__DIRECTIONS__. Print the listing below exactly, images excluded.

__INFORMATION PROVIDED__.
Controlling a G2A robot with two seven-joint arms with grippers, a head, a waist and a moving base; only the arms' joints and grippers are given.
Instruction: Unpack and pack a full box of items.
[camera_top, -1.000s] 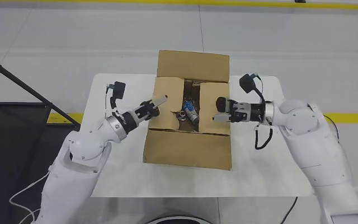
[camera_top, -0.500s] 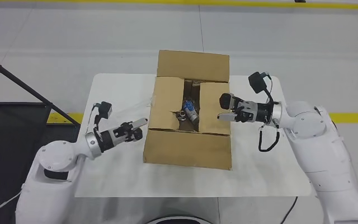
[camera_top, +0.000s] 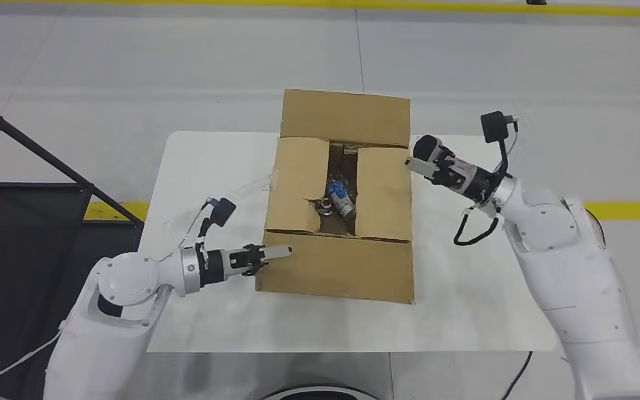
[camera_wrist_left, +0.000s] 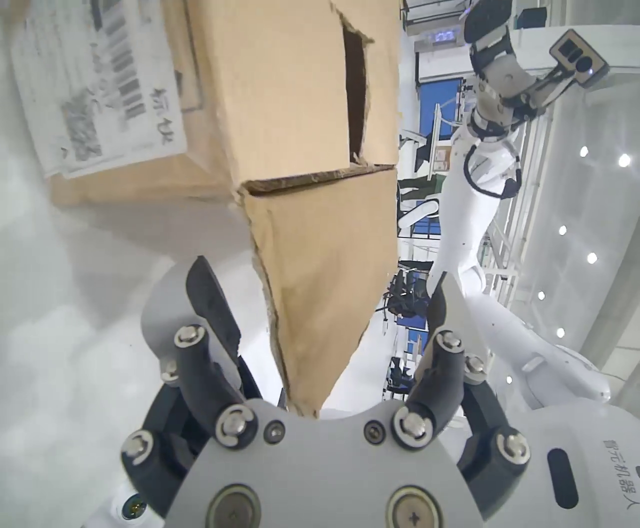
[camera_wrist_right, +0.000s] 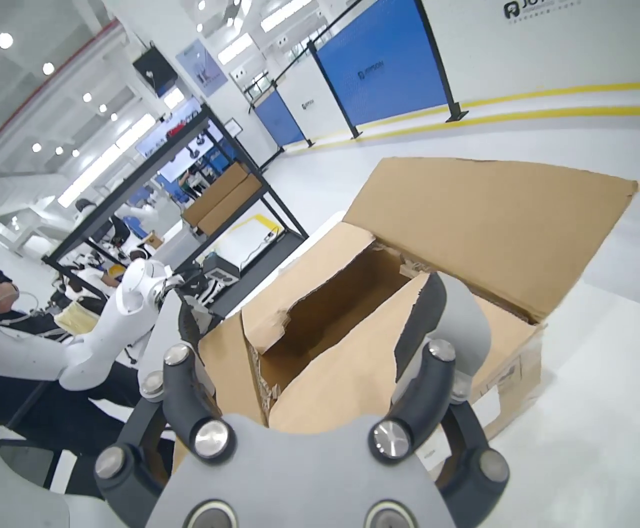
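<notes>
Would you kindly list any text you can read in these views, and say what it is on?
White label on the cardboard box: barcode and print, too blurred to read.
Blue panels behind: small logos, not legible.
Nothing can be quoted with confidence.

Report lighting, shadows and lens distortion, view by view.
Top view: soft, even light, only a faint shadow beside the box on the table. Left wrist view: ceiling lights glare as bright spots. Right wrist view: the wide lens bows the yellow floor line.
</notes>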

__REPLY TO THE EXERCISE__.
Controlling a G2A robot with two seven-joint arms with grippers, a head, a waist and a moving base; only the arms' joints and grippers are given.
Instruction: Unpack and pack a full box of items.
[camera_top, -1.000s] 
[camera_top, -0.500s] 
[camera_top, +0.000s] 
[camera_wrist_left, +0.000s] 
[camera_wrist_right, +0.000s] 
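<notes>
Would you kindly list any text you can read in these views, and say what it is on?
White label on the cardboard box: barcode and print, too blurred to read.
Blue panels behind: small logos, not legible.
Nothing can be quoted with confidence.

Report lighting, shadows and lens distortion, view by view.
Top view: soft, even light, only a faint shadow beside the box on the table. Left wrist view: ceiling lights glare as bright spots. Right wrist view: the wide lens bows the yellow floor line.
</notes>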

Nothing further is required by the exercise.